When writing out the entries below, keep only the lines from the line with "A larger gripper" to the line with "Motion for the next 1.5", both included, exactly as they are, and leave the pictures aside.

==*==

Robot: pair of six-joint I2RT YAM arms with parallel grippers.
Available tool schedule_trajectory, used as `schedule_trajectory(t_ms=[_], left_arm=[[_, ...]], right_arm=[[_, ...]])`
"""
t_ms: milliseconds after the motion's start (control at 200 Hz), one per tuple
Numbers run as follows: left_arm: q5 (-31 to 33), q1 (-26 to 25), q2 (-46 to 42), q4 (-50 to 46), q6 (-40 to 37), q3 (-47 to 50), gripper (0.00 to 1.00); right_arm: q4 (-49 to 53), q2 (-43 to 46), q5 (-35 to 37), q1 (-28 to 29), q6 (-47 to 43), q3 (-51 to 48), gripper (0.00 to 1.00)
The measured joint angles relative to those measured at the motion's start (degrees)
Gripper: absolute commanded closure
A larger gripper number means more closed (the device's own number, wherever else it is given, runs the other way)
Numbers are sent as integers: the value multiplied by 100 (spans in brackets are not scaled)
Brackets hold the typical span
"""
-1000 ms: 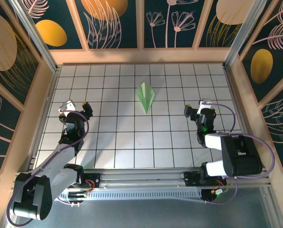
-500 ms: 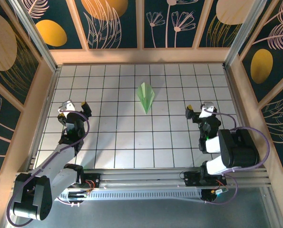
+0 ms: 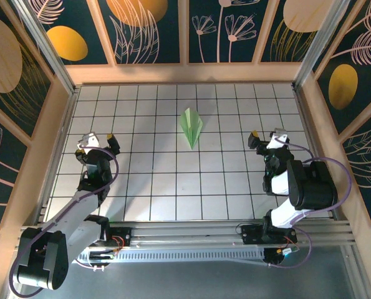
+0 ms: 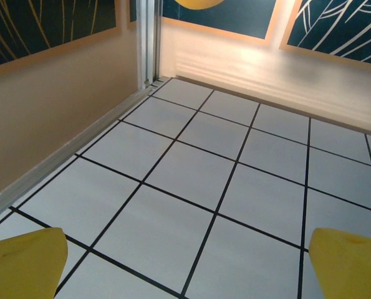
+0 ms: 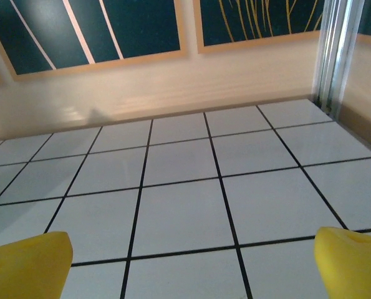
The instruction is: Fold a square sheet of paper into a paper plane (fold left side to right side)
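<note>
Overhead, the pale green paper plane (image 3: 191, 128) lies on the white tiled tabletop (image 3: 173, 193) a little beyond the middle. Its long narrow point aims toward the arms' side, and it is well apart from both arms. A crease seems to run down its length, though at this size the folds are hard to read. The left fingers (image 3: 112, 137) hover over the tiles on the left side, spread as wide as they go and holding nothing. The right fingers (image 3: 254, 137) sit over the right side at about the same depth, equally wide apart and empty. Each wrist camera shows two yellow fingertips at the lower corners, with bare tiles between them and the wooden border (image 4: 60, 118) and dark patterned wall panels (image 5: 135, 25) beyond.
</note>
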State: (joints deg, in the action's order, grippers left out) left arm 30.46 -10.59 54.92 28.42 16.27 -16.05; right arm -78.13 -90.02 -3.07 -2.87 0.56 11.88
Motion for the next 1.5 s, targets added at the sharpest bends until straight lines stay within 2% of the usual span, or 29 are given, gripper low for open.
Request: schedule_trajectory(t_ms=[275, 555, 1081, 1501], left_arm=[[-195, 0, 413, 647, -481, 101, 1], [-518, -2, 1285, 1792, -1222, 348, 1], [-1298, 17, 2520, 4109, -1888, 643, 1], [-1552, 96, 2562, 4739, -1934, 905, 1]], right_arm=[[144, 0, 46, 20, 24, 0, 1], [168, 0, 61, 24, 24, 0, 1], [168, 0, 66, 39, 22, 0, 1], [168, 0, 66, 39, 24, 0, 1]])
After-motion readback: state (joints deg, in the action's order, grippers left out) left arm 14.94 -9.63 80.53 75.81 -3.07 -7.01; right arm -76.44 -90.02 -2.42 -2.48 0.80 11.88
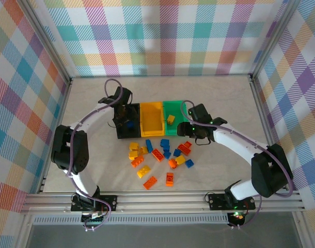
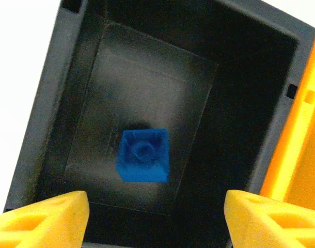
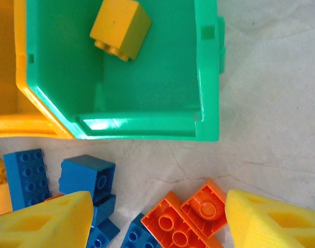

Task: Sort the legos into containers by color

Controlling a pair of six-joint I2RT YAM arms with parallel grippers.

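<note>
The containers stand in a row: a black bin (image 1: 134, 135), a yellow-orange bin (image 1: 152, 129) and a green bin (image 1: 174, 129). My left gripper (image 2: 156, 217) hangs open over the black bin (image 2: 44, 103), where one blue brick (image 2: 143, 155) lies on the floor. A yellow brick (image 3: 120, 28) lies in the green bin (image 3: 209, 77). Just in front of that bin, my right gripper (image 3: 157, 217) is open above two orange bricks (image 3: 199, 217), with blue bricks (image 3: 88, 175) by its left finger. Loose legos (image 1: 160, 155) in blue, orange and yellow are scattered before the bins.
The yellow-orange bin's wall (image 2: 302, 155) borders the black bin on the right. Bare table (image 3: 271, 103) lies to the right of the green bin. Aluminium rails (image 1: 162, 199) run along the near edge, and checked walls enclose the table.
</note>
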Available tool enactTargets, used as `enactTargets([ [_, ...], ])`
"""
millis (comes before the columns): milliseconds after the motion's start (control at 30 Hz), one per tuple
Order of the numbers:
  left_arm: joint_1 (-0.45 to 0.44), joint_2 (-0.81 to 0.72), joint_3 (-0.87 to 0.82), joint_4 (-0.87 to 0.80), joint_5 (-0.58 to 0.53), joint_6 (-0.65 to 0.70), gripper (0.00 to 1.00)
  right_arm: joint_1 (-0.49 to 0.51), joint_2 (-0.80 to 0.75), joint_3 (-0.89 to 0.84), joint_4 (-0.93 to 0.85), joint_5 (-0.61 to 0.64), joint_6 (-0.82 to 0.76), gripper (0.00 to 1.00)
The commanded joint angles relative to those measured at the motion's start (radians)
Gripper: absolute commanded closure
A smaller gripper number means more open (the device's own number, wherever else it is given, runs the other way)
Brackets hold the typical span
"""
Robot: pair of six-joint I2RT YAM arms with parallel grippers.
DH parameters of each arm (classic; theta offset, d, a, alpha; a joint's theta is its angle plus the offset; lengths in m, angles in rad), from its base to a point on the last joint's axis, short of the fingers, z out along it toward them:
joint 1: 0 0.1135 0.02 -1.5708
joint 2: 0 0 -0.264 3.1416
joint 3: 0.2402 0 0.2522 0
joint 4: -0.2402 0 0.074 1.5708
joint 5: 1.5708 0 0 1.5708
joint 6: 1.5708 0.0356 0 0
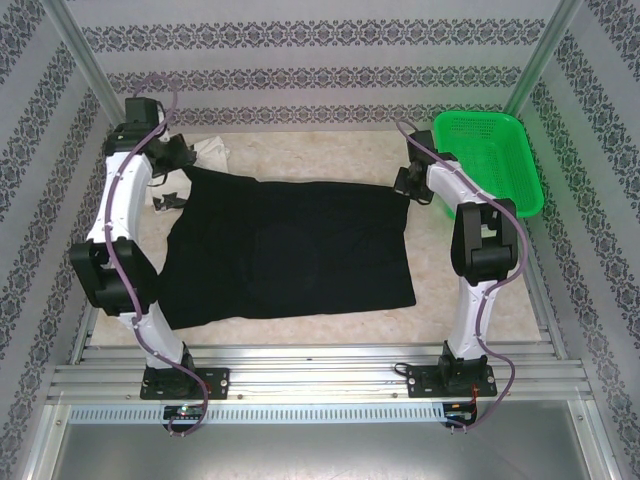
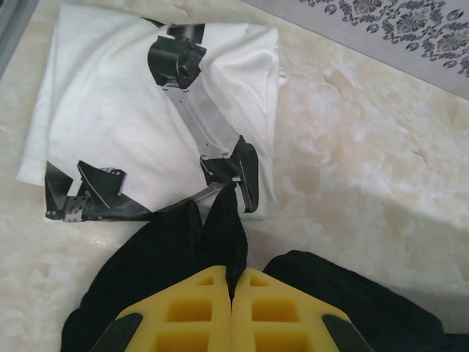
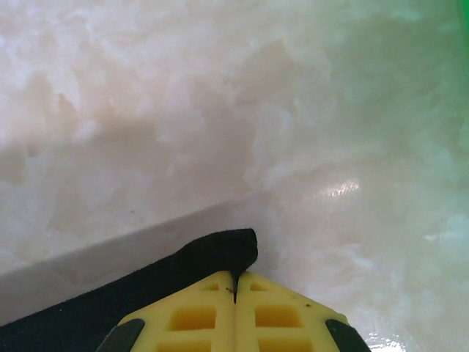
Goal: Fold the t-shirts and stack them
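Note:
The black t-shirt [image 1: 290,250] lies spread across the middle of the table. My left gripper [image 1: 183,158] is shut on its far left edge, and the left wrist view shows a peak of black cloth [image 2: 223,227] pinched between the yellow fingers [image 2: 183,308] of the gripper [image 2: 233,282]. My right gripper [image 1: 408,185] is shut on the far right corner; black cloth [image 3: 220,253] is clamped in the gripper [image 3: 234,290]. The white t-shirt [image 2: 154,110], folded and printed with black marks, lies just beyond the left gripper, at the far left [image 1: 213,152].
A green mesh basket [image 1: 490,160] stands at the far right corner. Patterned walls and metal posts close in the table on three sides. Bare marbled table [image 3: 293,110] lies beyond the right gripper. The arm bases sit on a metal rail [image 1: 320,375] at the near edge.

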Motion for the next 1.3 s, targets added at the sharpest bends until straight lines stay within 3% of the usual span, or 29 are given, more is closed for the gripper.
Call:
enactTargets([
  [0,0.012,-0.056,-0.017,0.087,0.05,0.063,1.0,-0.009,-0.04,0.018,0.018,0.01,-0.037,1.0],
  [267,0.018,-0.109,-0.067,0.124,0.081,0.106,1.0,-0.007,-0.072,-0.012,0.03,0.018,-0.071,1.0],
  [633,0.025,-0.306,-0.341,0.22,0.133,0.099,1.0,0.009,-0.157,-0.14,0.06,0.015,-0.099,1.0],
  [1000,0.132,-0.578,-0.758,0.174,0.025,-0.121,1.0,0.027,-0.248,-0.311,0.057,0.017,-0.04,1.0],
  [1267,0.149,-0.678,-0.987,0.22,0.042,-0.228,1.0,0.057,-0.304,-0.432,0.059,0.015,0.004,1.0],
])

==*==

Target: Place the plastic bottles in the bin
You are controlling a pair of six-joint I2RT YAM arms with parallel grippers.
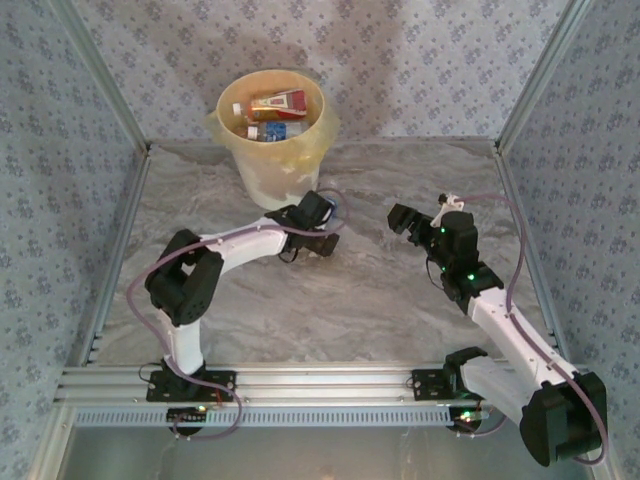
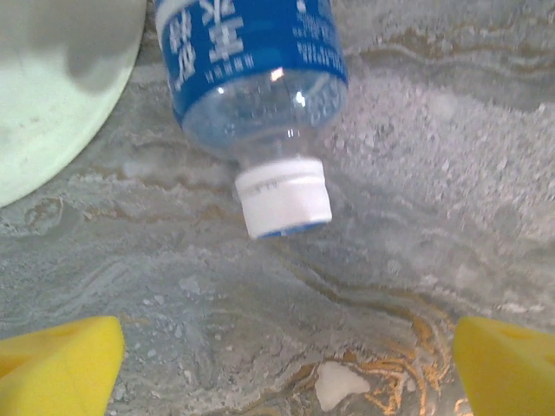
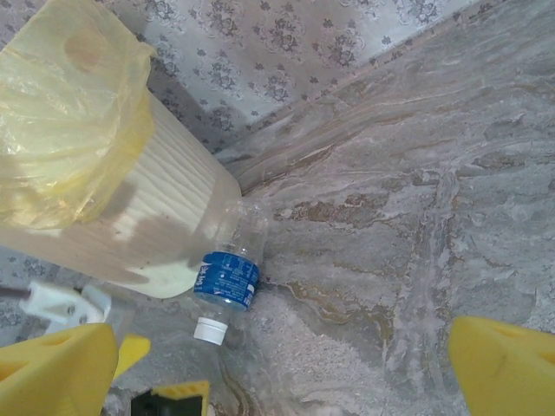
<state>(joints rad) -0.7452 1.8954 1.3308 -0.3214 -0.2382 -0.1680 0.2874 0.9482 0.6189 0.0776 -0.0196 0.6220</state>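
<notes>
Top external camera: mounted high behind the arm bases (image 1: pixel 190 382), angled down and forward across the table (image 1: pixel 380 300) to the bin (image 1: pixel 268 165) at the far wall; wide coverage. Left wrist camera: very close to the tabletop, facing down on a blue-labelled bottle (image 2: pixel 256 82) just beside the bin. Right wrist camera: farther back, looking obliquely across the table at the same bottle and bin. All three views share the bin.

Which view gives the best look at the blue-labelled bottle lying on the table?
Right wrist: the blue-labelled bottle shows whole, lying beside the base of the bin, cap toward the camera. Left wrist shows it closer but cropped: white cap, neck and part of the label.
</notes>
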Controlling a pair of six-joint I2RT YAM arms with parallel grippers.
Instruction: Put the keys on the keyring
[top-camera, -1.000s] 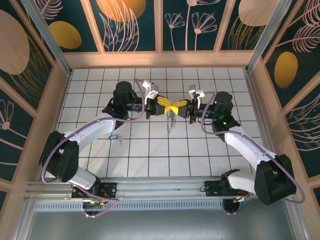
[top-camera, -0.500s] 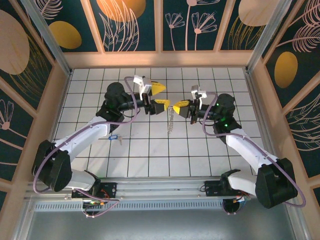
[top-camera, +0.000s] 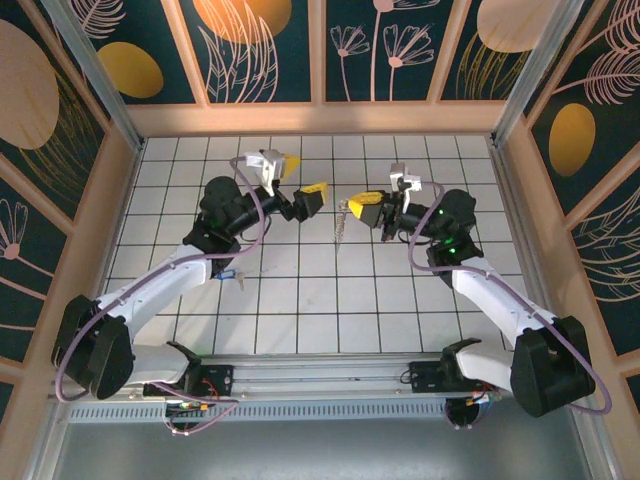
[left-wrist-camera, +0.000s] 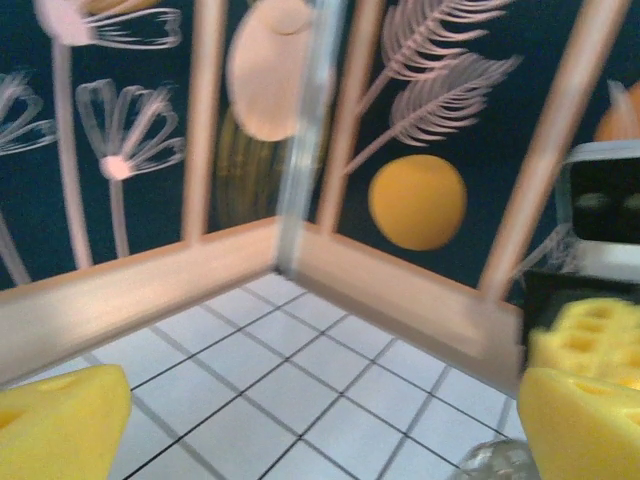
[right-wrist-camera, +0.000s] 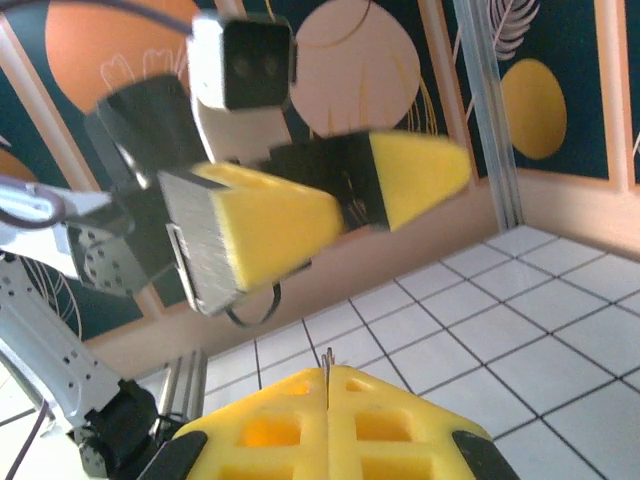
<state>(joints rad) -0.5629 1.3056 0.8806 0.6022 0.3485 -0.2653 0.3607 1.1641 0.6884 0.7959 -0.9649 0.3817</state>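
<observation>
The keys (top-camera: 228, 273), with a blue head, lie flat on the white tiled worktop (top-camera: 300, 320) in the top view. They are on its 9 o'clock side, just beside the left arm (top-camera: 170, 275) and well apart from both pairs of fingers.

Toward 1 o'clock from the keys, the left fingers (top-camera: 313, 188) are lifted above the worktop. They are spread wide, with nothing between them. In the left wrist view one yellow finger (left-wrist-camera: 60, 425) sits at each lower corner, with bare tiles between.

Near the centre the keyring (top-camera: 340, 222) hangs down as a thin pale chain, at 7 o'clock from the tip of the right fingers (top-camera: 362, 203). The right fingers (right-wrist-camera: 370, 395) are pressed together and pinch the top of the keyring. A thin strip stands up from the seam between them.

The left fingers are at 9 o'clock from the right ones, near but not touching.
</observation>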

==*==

> [Answer to the exercise]:
A larger gripper number means more closed (the device's own number, wherever else it is given, runs the other way)
Numbers are sent as integers: the value multiplied by 100 (spans in brackets are not scaled)
Brackets hold the typical span
"""
-1000 ms: 
-500 ms: 
+0 ms: 
+0 ms: 
+0 ms: 
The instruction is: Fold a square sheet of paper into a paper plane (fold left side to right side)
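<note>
Overhead, the pale green paper plane (image 3: 191, 128) lies on the white tiled tabletop (image 3: 173, 193) a little beyond the middle. Its long narrow point aims toward the arms' side, and it is well apart from both arms. A crease seems to run down its length, though at this size the folds are hard to read. The left fingers (image 3: 112, 137) hover over the tiles on the left side, spread as wide as they go and holding nothing. The right fingers (image 3: 254, 137) sit over the right side at about the same depth, equally wide apart and empty. Each wrist camera shows two yellow fingertips at the lower corners, with bare tiles between them and the wooden border (image 4: 60, 118) and dark patterned wall panels (image 5: 135, 25) beyond.
</note>
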State: (joints deg, in the action's order, grippers left out) left arm 30.46 -10.59 54.92 28.42 16.27 -16.05; right arm -78.13 -90.02 -3.07 -2.87 0.56 11.88
Motion for the next 1.5 s, targets added at the sharpest bends until straight lines stay within 2% of the usual span, or 29 are given, gripper low for open.

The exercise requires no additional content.